#### Required action:
Repeat the whole listing. Keep it exact.

#### Supplied data:

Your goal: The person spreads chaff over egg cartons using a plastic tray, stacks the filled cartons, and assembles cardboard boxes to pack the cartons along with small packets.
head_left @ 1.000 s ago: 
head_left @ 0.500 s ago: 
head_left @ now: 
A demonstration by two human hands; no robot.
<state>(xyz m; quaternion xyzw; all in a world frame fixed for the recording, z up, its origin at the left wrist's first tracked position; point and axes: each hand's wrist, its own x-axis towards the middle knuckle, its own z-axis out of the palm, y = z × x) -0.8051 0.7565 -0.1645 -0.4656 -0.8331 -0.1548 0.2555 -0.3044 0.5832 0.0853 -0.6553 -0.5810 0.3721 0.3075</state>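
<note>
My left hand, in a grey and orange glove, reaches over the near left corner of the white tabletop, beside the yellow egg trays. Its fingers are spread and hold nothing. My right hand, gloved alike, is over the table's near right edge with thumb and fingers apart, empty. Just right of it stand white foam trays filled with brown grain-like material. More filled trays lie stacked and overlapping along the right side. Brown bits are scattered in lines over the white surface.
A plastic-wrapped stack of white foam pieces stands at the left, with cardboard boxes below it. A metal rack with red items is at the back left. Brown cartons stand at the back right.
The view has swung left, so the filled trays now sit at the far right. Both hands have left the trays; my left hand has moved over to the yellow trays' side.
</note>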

#### Answer area:
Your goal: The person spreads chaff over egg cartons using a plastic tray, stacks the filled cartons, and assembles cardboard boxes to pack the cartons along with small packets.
head_left @ 1.000 s ago: 
head_left @ 0.500 s ago: 
head_left @ now: 
A demonstration by two human hands; no robot.
<state>(xyz m; quaternion xyzw; all in a world frame fixed for the recording, z up, its origin at the left wrist's first tracked position; point and axes: each hand's wrist, its own x-axis towards the middle knuckle, its own z-axis out of the palm, y = z × x) -0.8051 0.7565 -0.1645 -0.4656 -0.8331 -0.1548 0.2555 -0.3044 0.5832 0.0853 -0.6553 -0.5810 0.3721 0.3075</state>
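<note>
My left hand, in a grey and orange glove, reaches over the near left corner of the white tabletop, beside the yellow egg trays. Its fingers are spread and hold nothing. My right hand, gloved alike, is over the table's near right edge with thumb and fingers apart, empty. Just right of it stand white foam trays filled with brown grain-like material. More filled trays lie stacked and overlapping along the right side. Brown bits are scattered in lines over the white surface.
A plastic-wrapped stack of white foam pieces stands at the left, with cardboard boxes below it. A metal rack with red items is at the back left. Brown cartons stand at the back right.
The view has swung left, so the filled trays now sit at the far right. Both hands have left the trays; my left hand has moved over to the yellow trays' side.
</note>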

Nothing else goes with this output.